**MATERIALS PROVIDED**
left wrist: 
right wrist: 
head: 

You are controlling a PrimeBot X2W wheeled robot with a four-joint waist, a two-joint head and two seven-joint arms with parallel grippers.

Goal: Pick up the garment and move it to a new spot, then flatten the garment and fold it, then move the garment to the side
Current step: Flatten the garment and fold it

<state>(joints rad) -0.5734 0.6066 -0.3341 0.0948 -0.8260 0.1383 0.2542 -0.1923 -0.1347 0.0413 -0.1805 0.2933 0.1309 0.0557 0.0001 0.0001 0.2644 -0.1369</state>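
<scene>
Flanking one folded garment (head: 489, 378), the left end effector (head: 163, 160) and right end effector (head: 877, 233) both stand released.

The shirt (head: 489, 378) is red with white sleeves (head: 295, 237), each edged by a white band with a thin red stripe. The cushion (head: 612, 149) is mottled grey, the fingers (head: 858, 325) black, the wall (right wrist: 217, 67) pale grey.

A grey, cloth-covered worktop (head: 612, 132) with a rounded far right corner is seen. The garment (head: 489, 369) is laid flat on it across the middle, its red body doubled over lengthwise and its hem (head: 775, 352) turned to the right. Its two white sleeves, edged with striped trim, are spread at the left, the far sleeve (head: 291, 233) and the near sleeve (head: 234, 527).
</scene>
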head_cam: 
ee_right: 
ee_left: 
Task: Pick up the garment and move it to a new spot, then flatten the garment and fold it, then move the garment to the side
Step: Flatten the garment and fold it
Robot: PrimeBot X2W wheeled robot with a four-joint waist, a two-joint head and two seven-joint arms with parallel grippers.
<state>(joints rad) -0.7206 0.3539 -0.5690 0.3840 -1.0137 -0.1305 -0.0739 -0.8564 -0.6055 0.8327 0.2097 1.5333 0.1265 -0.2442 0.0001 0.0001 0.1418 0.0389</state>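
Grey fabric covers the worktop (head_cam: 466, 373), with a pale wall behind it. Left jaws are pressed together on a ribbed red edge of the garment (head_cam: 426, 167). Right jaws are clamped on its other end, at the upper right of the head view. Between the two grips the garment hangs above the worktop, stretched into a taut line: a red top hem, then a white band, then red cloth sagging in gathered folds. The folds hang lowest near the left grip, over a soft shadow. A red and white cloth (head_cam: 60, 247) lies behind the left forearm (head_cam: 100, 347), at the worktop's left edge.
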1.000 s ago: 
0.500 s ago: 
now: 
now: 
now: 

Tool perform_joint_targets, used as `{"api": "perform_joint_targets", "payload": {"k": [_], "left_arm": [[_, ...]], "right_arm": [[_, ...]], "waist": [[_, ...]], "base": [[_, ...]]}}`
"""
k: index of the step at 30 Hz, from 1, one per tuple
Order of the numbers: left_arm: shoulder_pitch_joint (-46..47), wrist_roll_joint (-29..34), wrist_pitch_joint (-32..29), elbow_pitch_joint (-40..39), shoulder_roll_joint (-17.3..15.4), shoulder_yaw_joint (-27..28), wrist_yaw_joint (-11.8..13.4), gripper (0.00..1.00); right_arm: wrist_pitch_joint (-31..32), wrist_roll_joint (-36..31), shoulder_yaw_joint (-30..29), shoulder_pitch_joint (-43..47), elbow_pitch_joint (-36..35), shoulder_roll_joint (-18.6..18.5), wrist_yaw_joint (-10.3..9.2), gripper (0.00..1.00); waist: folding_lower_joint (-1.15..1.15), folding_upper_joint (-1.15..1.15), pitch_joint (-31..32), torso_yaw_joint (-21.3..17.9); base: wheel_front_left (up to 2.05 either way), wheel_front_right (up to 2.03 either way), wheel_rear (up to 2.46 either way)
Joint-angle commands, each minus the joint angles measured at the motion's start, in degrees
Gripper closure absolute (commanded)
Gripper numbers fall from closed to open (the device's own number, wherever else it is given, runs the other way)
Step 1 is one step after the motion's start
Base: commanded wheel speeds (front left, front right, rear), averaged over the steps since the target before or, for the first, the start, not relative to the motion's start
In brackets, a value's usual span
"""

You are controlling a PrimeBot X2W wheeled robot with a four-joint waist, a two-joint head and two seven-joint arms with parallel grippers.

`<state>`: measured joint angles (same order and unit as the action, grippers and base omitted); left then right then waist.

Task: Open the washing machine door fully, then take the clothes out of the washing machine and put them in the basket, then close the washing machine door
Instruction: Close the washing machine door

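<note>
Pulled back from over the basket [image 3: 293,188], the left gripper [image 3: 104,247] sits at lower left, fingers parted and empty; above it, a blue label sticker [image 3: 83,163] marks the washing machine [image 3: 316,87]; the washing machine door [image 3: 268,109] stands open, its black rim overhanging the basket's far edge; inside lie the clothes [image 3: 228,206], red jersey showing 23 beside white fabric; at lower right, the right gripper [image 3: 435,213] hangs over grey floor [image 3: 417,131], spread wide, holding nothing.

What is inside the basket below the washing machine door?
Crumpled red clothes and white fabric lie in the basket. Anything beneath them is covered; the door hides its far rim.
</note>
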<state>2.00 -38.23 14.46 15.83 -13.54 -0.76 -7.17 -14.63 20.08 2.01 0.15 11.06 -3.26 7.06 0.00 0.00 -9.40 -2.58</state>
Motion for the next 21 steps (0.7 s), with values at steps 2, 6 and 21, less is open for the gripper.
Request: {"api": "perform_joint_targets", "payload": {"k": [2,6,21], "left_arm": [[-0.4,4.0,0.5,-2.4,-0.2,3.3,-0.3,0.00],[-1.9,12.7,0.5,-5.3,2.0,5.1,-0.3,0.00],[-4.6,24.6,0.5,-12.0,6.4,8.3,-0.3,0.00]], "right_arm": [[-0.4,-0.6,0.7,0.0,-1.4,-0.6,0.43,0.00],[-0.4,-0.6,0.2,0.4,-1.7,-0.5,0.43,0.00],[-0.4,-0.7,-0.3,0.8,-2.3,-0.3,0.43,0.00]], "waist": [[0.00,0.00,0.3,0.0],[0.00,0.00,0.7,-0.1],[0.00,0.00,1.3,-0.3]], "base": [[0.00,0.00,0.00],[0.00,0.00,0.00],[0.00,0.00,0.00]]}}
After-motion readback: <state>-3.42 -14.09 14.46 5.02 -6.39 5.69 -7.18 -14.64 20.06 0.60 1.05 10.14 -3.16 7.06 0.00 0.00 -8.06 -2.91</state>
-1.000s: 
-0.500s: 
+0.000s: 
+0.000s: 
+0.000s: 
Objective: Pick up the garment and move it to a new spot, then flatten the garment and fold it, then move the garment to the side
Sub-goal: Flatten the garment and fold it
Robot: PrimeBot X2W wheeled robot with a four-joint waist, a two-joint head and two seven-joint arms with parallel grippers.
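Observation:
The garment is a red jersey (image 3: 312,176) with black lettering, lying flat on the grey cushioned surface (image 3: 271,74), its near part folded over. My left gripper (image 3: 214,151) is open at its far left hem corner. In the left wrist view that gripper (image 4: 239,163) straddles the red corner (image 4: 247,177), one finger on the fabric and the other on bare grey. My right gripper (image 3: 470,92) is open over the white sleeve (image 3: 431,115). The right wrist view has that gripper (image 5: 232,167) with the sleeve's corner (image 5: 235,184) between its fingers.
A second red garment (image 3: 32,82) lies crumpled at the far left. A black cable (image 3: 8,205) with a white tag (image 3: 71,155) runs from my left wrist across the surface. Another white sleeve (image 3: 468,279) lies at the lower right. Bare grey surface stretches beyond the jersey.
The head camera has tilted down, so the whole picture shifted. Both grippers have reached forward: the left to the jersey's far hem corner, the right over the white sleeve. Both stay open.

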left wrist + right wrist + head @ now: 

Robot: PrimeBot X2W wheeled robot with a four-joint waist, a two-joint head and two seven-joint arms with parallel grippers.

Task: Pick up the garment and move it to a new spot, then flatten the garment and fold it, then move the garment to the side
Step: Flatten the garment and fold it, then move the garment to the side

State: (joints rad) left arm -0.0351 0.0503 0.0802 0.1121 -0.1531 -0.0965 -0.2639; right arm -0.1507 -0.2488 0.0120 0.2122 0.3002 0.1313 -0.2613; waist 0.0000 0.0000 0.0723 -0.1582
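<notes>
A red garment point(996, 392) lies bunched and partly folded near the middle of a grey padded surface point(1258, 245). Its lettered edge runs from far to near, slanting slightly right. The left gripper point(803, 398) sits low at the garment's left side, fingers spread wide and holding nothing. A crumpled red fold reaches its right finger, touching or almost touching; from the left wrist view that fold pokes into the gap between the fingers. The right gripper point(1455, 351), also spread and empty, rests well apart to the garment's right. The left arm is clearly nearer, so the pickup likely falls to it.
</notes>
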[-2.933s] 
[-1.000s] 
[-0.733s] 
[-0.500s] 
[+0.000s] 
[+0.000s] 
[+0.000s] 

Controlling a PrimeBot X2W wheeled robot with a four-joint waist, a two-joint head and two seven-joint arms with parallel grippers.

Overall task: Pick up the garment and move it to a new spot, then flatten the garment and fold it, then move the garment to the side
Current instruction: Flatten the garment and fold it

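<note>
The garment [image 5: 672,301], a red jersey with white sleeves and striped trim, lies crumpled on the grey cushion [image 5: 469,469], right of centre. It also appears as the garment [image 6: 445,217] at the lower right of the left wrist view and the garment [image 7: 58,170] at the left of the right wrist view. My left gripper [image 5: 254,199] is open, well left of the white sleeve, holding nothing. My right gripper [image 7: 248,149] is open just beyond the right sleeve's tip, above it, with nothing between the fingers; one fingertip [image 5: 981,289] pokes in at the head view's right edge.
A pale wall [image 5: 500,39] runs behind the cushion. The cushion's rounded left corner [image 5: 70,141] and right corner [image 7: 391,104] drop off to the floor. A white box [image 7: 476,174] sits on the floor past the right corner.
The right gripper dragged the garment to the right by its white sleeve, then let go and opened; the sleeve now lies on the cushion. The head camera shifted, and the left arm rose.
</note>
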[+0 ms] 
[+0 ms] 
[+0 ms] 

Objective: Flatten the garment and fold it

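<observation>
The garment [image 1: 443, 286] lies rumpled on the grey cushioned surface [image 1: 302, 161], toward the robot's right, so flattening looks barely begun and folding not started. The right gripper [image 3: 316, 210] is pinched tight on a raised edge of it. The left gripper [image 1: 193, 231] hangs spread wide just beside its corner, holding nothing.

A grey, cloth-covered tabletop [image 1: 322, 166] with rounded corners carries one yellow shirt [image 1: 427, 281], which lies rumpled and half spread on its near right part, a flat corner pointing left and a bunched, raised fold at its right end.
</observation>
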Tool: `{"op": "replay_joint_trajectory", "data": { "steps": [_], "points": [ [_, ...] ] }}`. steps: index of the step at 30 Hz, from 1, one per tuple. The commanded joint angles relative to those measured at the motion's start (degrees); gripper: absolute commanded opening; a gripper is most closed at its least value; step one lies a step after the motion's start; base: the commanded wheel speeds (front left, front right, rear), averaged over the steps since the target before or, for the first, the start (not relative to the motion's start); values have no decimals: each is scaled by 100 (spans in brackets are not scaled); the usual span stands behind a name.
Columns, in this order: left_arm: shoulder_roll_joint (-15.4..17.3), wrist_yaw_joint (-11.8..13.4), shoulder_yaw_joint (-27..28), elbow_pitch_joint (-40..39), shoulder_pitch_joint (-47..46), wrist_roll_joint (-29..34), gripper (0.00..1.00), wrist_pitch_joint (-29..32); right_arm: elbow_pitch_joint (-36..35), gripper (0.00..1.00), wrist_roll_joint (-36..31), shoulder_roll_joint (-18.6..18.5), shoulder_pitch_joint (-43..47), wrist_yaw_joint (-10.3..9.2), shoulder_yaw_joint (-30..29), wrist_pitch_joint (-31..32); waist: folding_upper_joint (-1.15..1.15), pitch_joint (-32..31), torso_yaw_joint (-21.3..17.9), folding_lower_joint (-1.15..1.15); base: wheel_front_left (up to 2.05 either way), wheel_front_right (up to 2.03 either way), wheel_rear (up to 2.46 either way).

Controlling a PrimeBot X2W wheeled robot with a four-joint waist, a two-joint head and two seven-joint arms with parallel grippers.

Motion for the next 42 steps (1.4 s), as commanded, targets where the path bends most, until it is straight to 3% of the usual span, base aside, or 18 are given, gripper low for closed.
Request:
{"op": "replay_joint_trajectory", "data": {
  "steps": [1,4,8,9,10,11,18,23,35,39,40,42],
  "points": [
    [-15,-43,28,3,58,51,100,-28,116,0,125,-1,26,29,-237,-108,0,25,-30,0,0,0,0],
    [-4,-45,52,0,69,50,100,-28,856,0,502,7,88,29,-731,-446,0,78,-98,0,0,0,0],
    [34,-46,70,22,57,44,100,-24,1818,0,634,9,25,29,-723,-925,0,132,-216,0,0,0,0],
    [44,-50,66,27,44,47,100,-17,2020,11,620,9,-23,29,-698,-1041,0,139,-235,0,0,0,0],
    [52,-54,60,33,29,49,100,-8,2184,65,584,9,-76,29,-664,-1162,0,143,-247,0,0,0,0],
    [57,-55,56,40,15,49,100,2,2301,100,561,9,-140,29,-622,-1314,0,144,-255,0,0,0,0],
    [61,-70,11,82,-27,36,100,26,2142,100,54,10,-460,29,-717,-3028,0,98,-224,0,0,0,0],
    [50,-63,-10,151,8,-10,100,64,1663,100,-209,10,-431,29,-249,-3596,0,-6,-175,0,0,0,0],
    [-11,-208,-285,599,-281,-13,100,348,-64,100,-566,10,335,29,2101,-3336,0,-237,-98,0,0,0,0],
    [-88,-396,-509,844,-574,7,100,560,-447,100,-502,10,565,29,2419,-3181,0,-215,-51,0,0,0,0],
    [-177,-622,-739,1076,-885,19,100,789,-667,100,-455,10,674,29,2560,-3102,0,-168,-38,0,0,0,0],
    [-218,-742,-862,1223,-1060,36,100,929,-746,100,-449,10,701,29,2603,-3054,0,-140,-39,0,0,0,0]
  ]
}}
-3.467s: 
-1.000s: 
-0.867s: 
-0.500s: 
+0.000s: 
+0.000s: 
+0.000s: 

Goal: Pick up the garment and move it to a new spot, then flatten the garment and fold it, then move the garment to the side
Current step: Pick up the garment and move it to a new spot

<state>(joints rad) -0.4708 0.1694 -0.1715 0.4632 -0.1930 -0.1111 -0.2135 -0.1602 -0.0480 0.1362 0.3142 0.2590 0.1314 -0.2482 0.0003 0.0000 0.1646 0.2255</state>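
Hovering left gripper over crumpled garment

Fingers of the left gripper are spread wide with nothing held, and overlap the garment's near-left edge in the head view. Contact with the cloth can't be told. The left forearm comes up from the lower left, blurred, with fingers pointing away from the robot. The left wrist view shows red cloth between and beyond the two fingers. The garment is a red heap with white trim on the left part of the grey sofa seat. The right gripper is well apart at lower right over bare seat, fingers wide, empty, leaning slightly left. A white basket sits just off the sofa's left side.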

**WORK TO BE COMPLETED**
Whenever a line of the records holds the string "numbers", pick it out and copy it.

**ANSWER TO THE EXERCISE**
Order of the numbers: left_arm: shoulder_pitch_joint (-46..47), wrist_roll_joint (-29..34), wrist_pitch_joint (-32..29), elbow_pitch_joint (-40..39), shoulder_roll_joint (-17.3..15.4), shoulder_yaw_joint (-27..28), wrist_yaw_joint (-11.8..13.4), gripper (0.00..1.00); right_arm: wrist_pitch_joint (-31..32), wrist_roll_joint (-36..31), shoulder_yaw_joint (-30..29), shoulder_pitch_joint (-43..47), elbow_pitch_joint (-36..35), shoulder_roll_joint (-18.6..18.5), wrist_yaw_joint (-10.3..9.2), gripper (0.00..1.00); waist: folding_lower_joint (-1.15..1.15), folding_upper_joint (-1.15..1.15), pitch_joint (-31..32), torso_yaw_joint (-21.3..17.9); base: wheel_front_left (up to 2.05 either way), wheel_front_right (up to 2.03 either way), wheel_rear (up to 2.46 either way)
Gripper numbers fall from closed to open (the device's own number, wherever else it is given, runs the other way)

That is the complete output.